Jako barierę dla udziału MŚP w rynku zamówień publicznych wskazał również wysokie opłaty związane z odwołaniami od przetargów.
„Opłaty związane z odwołaniami są zaporowe. Najniższa wynosi 7,5 tys. zł. Wbrew pozorom dla małych i średnich przedsiębiorstw jest to dosyć duża kwota” – zwrócił uwagę Kosieniak. „Często jest tak, że przedsiębiorca czuje się skrzywdzony wynikiem przetargu, ale nie wnosi odwołania ze względu na barierę finansową” – argumentował.
Barbara Loba, wiceprezes Urzędu Zamówień Publicznych, poinformowała, że urząd pracuje nad zmianami w prawie.
„1 stycznia 2020 r. ruszy platforma zamówieniowa, w której będą publikowane wszystkie ogłoszenia zbiorczo. Zastanowimy się, jak sprawić, żeby informacje o przetargach były udostępniane przedsiębiorcom w jak najszerszym stopniu i bezpłatnie” - zadeklarowała. Przyznała, że do UZP trafiło już wiele postulatów dotyczących kosztów odwołań. "Trwają prace nad nowymi regulacjami, mam nadzieję, że uda się wyeliminować zidentyfikowane problemy” – powiedziała.
Katarzyna Lenc z Biura Podatkowo-Rachunkowego Lenc s.j. podczas konferencji zwróciła uwagę na uciążliwość korekt związanych z jednolitym plikiem kontrolnym.
„Dostaję drogą mailową z Ministerstwa Finansów komunikaty o błędach w JPK, w których chodzi tylko o zmianę daty. Mam sporządzić korektę deklaracji VAT, mimo że taka korekta nic nie zmienia kompletnie, a tych pism jest sporo” – mówiła.
Maciej Sznyra, naczelnik Urzędu Skarbowego w Inowrocławiu potwierdził, że urząd otrzymuje informacje, iż niektóre raporty nie przekładają się na konkretne zmiany i wymagają "korekty dla korekty". Podkreślał, że JPK to nowe narzędzie. „Zbieramy doświadczenia związane z JPK_VAT, przyjmujemy uwagi od przedsiębiorców" – zapewniał.
Z kolei Paweł Nalewajk z firmy CNC Connect z Bydgoszczy w rozmowie z PAP zwrócił uwagę na potrzebę szybszego zwrotu podatku VAT dla firm.
„Uważam, że nie można uszczelniać systemu podatków tylko jednostronnie, tak żeby ściągalność VAT była większa. Z drugiej strony trzeba też pamiętać o przedsiębiorcach.
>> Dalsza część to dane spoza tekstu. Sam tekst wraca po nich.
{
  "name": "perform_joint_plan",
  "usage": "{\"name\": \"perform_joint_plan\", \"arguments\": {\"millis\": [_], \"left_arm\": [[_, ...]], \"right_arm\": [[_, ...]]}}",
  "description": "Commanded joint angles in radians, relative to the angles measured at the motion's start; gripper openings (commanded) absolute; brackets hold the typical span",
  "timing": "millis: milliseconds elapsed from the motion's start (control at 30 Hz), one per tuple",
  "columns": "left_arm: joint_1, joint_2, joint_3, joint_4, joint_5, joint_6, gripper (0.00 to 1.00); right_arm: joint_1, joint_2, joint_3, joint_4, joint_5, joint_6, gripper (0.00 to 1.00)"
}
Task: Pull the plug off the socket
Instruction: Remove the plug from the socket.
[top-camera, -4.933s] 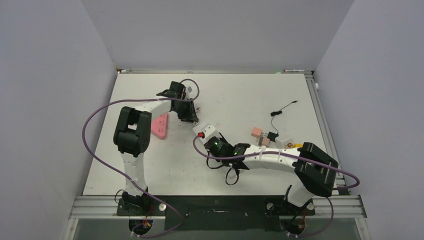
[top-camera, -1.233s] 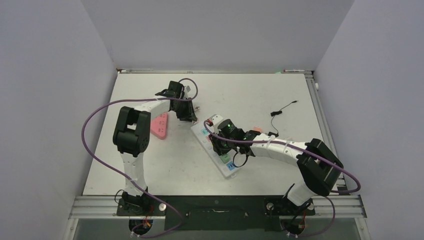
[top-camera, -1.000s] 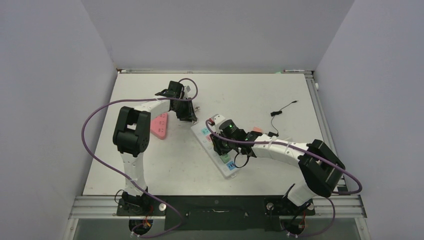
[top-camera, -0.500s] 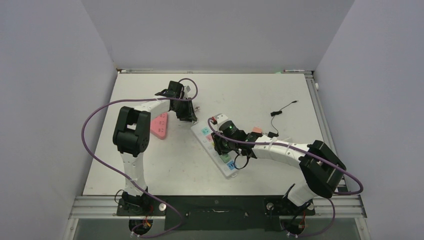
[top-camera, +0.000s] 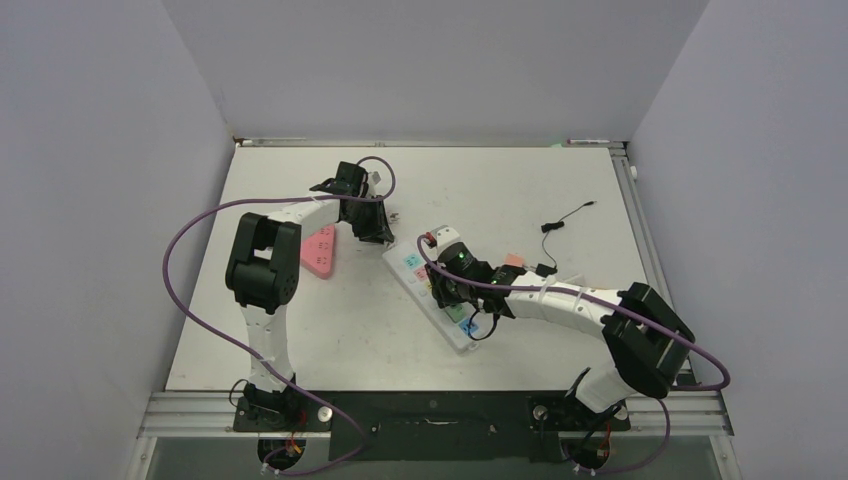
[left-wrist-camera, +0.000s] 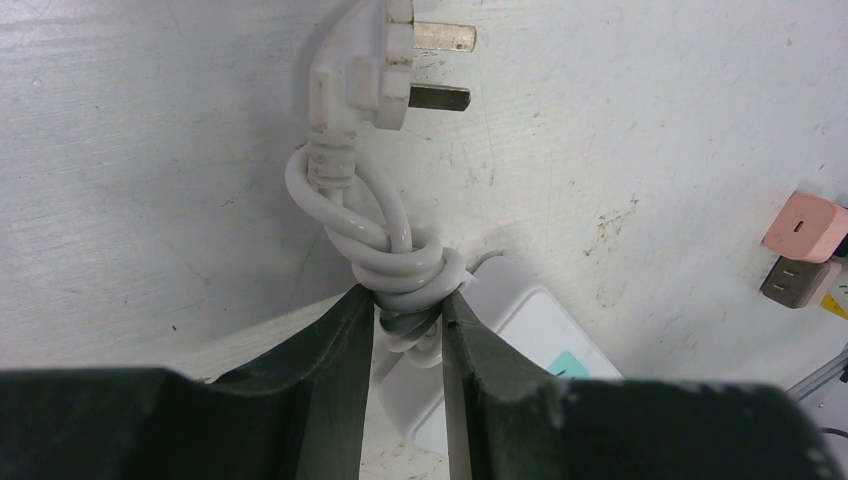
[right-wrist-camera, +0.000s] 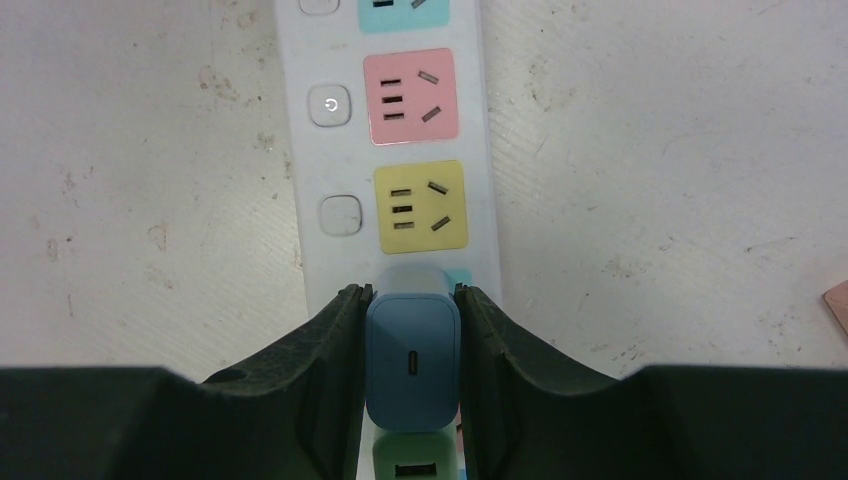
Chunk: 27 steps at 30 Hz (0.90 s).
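Strip count: one white power strip lying flat on the counter, angled near the middle in the top view. The right wrist view shows three coloured socket faces: teal socket, cut off by the top edge, pink socket and yellow socket. A teal sliver of a fourth shows beside the plug. There are three small buttons to their left, the top one cropped.

One blue plug stands on the strip just past the yellow socket. The right tool is clamped on it, one finger on each side. Its prongs are hidden, so it cannot be told whether it is seated or lifted. A green part below it is cut off by the frame edge.

The left tool is closed on the knotted white cord at the strip's far end. One white plug lies on the counter beyond the knot, with two pins visible.

There are two small adapters at the right of the left wrist view, touching: pink adapter and black adapter. One pink triangular piece lies beside the left arm, partly covered by it. One thin black cable lies well apart to the right; its ends are too small to make out.
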Motion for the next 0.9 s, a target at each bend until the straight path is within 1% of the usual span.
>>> {"name": "perform_joint_plan", "arguments": {"millis": [0,200,367,567,667,867], "left_arm": [[0.030,0.027,0.013,-0.006,-0.094,0.043,0.00],[0.032,0.028,0.014,-0.009,-0.095,0.043,0.00],[0.035,0.029,0.015,-0.009,-0.091,0.043,0.00],[0.037,0.030,0.015,-0.008,-0.092,0.043,0.00],[0.038,0.030,0.013,-0.009,-0.094,0.045,0.00],[0.038,0.030,0.014,-0.009,-0.095,0.044,0.00]], "right_arm": [[-0.003,-0.072,0.000,-0.017,0.093,0.030,0.05],[-0.004,-0.067,0.002,-0.020,0.086,0.024,0.05],[-0.004,-0.091,-0.014,0.011,-0.012,-0.039,0.05],[-0.001,-0.075,-0.007,0.005,-0.148,-0.100,0.05],[0.010,-0.068,-0.006,0.007,-0.169,-0.110,0.05],[0.016,-0.067,0.000,0.004,-0.137,-0.104,0.05]]}}
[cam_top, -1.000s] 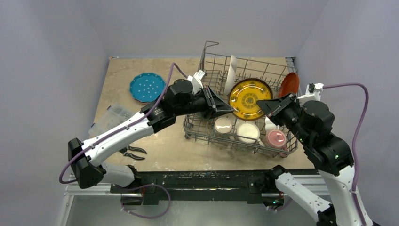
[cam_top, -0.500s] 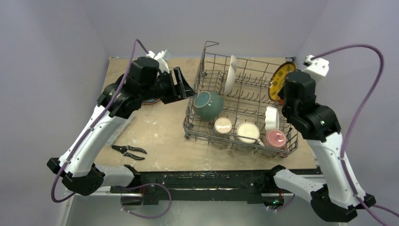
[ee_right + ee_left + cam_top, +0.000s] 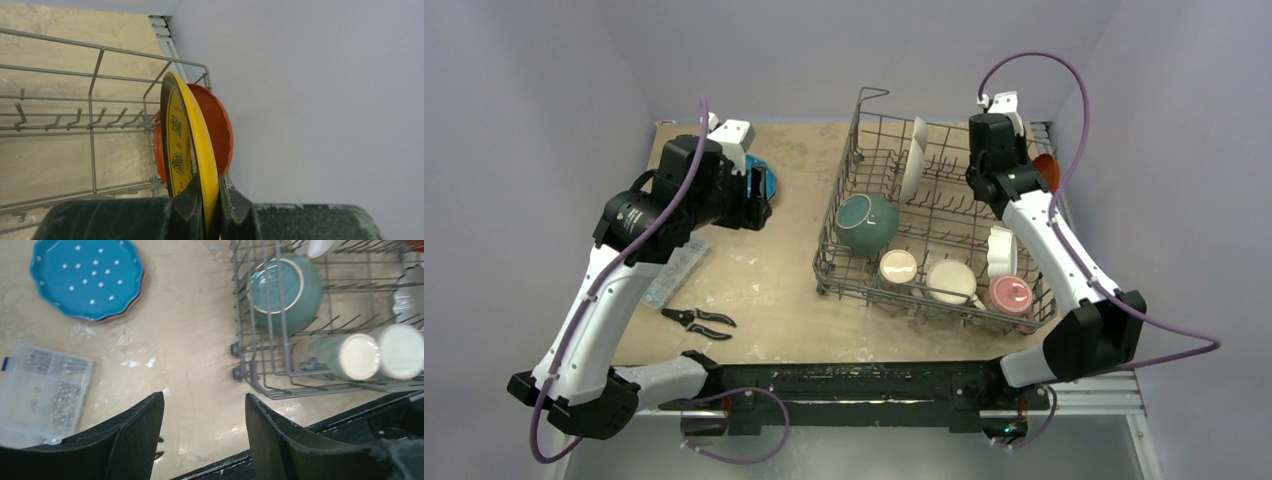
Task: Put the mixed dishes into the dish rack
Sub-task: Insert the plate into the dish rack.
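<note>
Table: tan top, carrying the rack on its right half and loose items on its left.
Dish rack: grey wire basket with upright tines, partly loaded.
Left gripper: jaws spread well apart with nothing between them, hovering above bare table between the blue plate and the rack's left end.
Right gripper: fingers nearly together, pinching the rim of the yellow plate.
Yellow plate: held on edge at the rack's far right corner, just beside the orange plate.
Orange plate: on edge behind the yellow one, nearest the wall.
Blue plate: flat on the table left of the rack, a pink rim showing beneath it.
Clear box: on the table near the left edge.
Teal bowl: inside the rack's left end, tipped so its foot ring shows.
White plate: upright among the far tines.
Mugs: three in the rack's near row.
Pliers: on the table near the front edge.
</note>
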Tool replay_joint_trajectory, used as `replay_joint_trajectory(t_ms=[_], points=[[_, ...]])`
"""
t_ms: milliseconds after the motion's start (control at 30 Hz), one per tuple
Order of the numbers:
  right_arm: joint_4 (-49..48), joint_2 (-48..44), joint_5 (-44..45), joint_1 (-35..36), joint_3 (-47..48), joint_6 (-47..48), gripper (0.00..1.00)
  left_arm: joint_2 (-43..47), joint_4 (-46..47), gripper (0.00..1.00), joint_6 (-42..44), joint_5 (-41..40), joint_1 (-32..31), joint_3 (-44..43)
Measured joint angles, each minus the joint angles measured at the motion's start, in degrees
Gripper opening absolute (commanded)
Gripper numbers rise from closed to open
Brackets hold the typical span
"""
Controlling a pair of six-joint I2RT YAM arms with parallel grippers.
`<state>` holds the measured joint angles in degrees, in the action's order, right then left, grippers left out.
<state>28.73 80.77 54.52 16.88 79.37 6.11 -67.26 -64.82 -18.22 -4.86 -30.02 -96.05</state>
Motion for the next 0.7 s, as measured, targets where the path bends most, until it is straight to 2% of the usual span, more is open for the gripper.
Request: replay_joint_trajectory(t_ms=[100, 333, 700], points=[[-1.84, 2.78, -2.21, -2.32, 0.0, 3.15, 0.0, 1.14, -0.57, 0.59, 3.3, -1.4, 1.86, 3.21], [-2.8, 7.21, -8.09, -8.31, 0.11, 5.33, 0.0, 3.98, 0.24, 0.59, 8.17, -2.23, 1.92, 5.62], [-3.19, 8.52, -14.75, -10.16, 0.2, 4.74, 0.0, 3.34, 0.9, 0.58, 10.49, -3.06, 1.88, 5.99]])
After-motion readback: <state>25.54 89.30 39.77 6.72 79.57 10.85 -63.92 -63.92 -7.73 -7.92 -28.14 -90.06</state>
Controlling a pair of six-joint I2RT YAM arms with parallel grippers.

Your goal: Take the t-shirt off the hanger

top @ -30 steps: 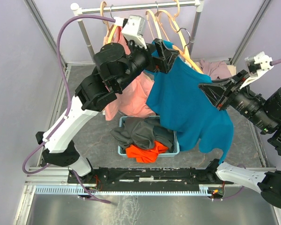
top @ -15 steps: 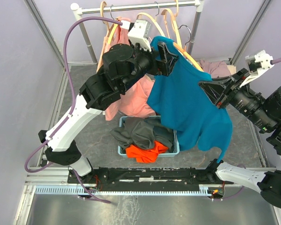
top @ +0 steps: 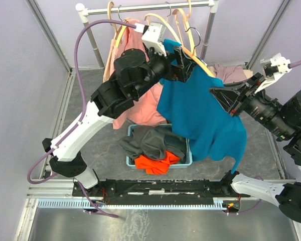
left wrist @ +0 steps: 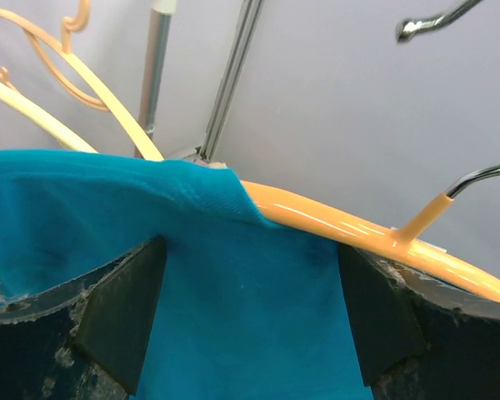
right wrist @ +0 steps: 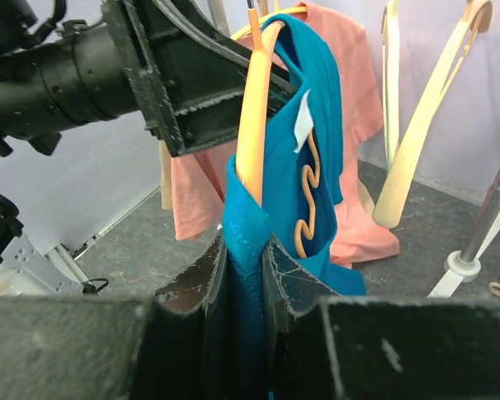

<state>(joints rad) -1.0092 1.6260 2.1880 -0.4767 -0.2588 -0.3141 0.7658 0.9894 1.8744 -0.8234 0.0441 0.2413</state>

Teraz przedsiębiorca czeka na zwrot 60 dni od momentu wystawienia deklaracji, a jeśli pojawi się w niej błąd, termin ten niestety wydłuża się o kolejne 60 dni” – zaznaczył Nalewajk.
Jak mówił, co prawda jest możliwość ubiegania się o szybszy zwrot VAT-u w przypadku stosowania mechanizmu podzielonej płatności, ale jak powiedział „każdy unika tego rozwiązania jak ognia”.
„Dla wielu moich znajomych, którzy zaczynają prowadzić firmy, te pieniądze na obrót są bardzo ważne, szczególnie przy zatorach płatniczych, gdy ich kontrahenci z kolei nie regulują płatności w terminie. Te pieniądze zablokowane na VAT mogłyby zostać w międzyczasie wykorzystane chociażby na zakup materiałów do produkcji” – wskazał.
„Prawo do przedsiębiorczości. Małe firmy, wielkie zmiany” to cykl kilkudziesięciu spotkań informacyjnych w całej Polsce; ich organizatorami są Polska Agencja Rozwoju Przedsiębiorczości i Ministerstwo Przedsiębiorczości i Technologii. Dotychczas w 62 spotkaniach uczestniczyło już prawie cztery tysiące przedsiębiorców.
Konferencjom towarzyszy strefa informacyjna, w ramach której do dyspozycji przedsiębiorców są m.in. przedstawiciele resortu finansów, administracji skarbowej czy ZUS.